__TASK PROMPT__
Every line containing the word "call" is to be copied from the data below.
=== Section Start ===
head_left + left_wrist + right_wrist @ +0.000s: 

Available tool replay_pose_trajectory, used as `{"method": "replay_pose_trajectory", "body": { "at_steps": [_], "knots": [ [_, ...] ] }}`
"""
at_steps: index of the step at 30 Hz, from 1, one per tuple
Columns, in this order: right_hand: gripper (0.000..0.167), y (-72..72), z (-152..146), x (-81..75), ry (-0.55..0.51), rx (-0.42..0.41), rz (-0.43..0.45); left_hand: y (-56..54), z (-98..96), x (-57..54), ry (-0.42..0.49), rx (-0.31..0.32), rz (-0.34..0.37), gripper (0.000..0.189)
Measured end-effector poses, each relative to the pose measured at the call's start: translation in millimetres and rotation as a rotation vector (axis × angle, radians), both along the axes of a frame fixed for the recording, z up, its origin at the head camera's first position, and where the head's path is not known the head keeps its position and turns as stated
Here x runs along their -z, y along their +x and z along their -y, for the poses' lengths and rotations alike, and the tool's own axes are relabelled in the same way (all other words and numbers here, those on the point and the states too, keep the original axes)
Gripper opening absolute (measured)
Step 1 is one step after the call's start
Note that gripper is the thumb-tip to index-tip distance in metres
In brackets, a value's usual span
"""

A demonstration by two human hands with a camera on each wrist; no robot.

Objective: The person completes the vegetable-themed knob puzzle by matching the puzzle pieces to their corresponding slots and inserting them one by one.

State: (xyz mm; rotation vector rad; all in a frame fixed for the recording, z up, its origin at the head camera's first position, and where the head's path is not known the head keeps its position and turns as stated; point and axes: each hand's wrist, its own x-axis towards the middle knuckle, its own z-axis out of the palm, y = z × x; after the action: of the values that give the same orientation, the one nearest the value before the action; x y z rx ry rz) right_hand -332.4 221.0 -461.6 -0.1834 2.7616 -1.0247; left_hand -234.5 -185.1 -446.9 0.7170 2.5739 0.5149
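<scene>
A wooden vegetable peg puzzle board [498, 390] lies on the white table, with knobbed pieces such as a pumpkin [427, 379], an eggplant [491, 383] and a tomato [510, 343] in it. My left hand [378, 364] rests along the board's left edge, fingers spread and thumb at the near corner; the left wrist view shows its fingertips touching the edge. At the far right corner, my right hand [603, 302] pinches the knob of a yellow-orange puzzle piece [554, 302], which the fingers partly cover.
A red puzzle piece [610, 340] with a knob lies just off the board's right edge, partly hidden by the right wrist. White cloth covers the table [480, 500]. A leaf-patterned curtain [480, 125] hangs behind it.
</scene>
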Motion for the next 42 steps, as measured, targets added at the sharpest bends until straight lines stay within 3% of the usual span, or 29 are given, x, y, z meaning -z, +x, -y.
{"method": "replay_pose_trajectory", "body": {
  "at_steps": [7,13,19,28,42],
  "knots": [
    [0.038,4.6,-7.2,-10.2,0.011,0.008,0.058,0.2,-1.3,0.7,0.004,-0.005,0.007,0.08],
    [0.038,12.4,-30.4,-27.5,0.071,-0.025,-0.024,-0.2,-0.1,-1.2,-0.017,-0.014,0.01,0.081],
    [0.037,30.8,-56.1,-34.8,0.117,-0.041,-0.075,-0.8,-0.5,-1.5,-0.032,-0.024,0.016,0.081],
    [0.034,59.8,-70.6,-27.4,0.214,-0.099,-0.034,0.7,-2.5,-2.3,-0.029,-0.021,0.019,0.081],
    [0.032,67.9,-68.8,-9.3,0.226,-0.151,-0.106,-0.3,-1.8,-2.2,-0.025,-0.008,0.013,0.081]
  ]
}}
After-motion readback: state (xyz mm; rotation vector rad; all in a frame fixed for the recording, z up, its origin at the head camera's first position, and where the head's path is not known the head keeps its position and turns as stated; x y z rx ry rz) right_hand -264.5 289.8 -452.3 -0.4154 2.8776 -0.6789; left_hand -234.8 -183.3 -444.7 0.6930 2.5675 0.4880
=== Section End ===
__WRITTEN SOLUTION__
Measured end-effector poses, each relative to the pose measured at the call's start: translation in millimetres and rotation as a rotation vector (axis × angle, radians), both along the axes of a frame fixed for the recording, z up, its origin at the head camera's first position, and where the head's path is not known the head keeps its position and turns as stated
Step 1 is one step after the call's start

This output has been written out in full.